L’edizione odierna de “Il Corriere dello Sport” si sofferma su Ribery verso il ritiro.
Quando nel novembre di due anni fa Prandelli venne richiamato sulla panchina della Fiorentina, uno dei primi giocatori che incrociò e salutò nello spogliatoio fu Franck Ribery. Sorrise l’ex ct e sorrise il francese. Si ricordavano bene tutt’e due cosa era accaduto il 17 febbraio 2010, Bayern-Fiorentina 2-1 in Champions, con rete in chilometrico fuorigioco di Klose su assist di Olic a 2 minuti dalla fine. “Ce l’avete rubata”. Ribery, che di quel fantastico Bayern era una colonna, non potè negare. L’arbitro norvegese, il pingue Ovrebo, finì male la sua carriera. A tutti dispiace molto di più che proprio in queste ore stia finendo anche la carriera di Franck Ribery, 39 anni, francese di Boulogne sur Mer, sullo stretto di Calais, ala d’attacco ma anche trequartista e anche seconda punta (la prossima settimana annuncerà ufficialmente il ritiro ma resterà nella Salernitana come dirigente). Una classe immensa, un dribbling che ha fatto tramortire almeno un paio di generazioni di difensori, e una passione infinita per il gioco del calcio che lo ha fatto lottare per mesi e mesi prima di arrendersi all’ultimo infortunio.

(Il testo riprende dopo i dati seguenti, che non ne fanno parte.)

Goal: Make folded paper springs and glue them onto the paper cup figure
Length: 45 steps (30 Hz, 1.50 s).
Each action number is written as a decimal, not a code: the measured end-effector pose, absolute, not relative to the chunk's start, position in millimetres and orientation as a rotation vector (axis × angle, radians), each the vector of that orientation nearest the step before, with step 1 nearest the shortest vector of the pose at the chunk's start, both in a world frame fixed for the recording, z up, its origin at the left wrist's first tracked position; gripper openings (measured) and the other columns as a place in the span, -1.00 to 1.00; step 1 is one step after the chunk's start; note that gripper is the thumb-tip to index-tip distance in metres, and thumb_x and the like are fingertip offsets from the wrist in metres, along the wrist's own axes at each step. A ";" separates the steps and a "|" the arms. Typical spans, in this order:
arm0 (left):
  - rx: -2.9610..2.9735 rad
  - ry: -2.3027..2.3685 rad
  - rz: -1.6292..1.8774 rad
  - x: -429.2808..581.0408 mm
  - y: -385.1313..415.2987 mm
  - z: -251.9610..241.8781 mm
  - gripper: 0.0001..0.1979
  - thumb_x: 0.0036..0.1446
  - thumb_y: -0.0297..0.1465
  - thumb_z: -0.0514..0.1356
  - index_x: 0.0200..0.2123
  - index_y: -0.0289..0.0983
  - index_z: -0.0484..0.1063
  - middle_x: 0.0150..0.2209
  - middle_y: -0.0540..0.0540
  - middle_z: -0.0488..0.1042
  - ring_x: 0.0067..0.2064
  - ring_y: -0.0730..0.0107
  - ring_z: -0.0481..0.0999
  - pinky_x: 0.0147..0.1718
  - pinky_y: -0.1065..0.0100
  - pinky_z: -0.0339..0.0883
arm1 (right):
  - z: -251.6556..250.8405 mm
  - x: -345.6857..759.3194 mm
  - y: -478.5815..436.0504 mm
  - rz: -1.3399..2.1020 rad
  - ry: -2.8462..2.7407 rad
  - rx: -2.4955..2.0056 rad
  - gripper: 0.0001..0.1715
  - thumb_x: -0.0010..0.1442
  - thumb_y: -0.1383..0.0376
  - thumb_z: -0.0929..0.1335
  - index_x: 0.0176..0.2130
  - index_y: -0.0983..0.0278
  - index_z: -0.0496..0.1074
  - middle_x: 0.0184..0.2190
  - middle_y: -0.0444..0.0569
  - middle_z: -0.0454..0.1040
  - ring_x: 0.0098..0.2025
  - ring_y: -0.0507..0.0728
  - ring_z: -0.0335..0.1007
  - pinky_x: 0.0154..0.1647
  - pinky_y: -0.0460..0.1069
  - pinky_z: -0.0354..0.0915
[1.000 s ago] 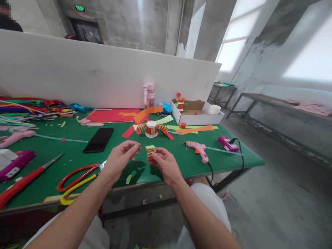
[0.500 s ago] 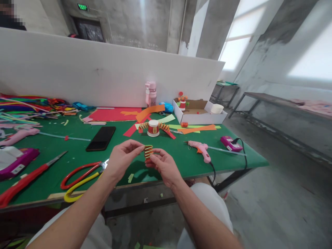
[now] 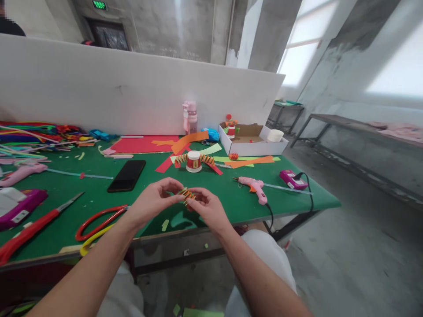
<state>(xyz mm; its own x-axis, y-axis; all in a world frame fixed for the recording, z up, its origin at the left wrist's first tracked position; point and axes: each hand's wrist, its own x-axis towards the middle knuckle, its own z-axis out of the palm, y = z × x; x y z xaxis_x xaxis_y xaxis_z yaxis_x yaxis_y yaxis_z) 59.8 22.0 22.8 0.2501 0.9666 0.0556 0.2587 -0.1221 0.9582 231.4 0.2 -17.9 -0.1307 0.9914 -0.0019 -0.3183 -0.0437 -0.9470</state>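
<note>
Between my hands, above the front edge of the green table (image 3: 211,193), is a small accordion-folded paper strip (image 3: 187,195) in orange and green. My left hand (image 3: 161,196) pinches its left end with thumb and fingers. The other end is gripped by my right hand (image 3: 206,206), whose fingers cover part of the folds. Just beyond stands an upside-down red and white paper cup (image 3: 194,162) with a folded paper arm (image 3: 207,159) sticking out on each side.
Scissors with red and yellow handles (image 3: 99,224) lie left, near a black phone (image 3: 127,176) and a red-handled cutting tool (image 3: 39,229). A pink glue gun (image 3: 253,187) with its cord lies right. Behind are a white box (image 3: 253,147), a pink bottle (image 3: 190,118) and paper strips (image 3: 253,163).
The folded strip has gone from upright and stretched to tilted and more squeezed together. Both hands have come slightly closer together around it.
</note>
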 end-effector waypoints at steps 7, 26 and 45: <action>1.549 1.155 0.918 56.6 22.7 18.5 -0.64 -0.14 -0.18 0.39 -0.27 -0.23 0.51 -0.28 -0.09 0.57 -0.24 0.28 0.52 -0.24 0.31 0.39 | -20.7 229.9 1.6 1.399 -1.137 -0.938 -0.64 -0.10 0.20 0.51 -0.24 0.23 0.52 -0.38 -0.12 0.56 -0.36 0.04 0.46 -0.29 -0.05 0.38; 1.357 1.116 1.054 63.4 21.4 16.7 -0.57 -0.24 -0.16 0.45 -0.30 -0.25 0.50 -0.30 -0.12 0.60 -0.22 0.22 0.55 -0.24 0.25 0.42 | -22.6 227.0 0.2 1.599 -0.882 -0.866 -0.51 -0.16 0.08 0.57 -0.25 0.26 0.50 -0.44 -0.16 0.53 -0.43 -0.01 0.42 -0.33 -0.07 0.40; 1.995 1.258 1.303 57.7 21.0 15.9 -0.77 0.01 -0.20 0.30 -0.28 -0.19 0.57 -0.30 -0.05 0.57 -0.34 0.36 0.46 -0.30 0.33 0.36 | -19.7 226.8 2.7 1.692 -0.541 -0.750 -0.46 -0.28 0.12 0.63 -0.33 0.31 0.48 -0.37 -0.11 0.60 -0.34 0.01 0.55 -0.26 -0.14 0.48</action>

INFORTUNI E STANDING OVATION. Svincolato dal Bayern, in Italia lo ha portato Rocco Commisso, ma qui da noi non ha fatto vedere il meglio di sé. Con la Fiorentina cinque gol il primo anno, due il secondo. Si è fatto male spesso, in due campionati ha giocato 40 partite in viola. Ma pur di continuare ha accettato l’offerta della Salernitana, appena promossa in A, e anche senza segnare l’ha aiutata con la sua esperienza a salvarsi con il miracolo di Nicola alla fine della stagione scorsa. Quando stava bene, era facile riconoscerne il talento. Se ne accorsero i tifosi del Milan una sera di fine settembre del 2019, quando la Fiorentina fece tre gol (a uno) al Milan. Ribery ne segnò uno da urlo, il 3-0, poco prima aveva mandato in tilt, con la stessa finta, Kessie e Musacchio che per rabbia, umiliazione e frustrazione lo aveva malamente abbattuto meritando il rosso. In mezzo, altre giocate strepitose. Così, quando Montella lo tolse dal campo, a un minuto dalla fine, per far entrare Ghezzal, tutto San Siro si alzò in piedi per un lungo, lunghissimo applauso. Il talento unisce perfino il calcio. Quella sera, il Corriere dello Sport-Stadio gli dette 8,5 in pagella con questo giudizio: “Dopo tanto tempo San Siro ha rivisto una stella, ma non indossava la maglia rossonera. Sull’1-0 riporta alla mente un altro fenomeno viola, Roberto Baggio, che proprio qui, su questo campo, tanti anni prima aveva schiantato il grande Milan di Arrigo Sacchi”.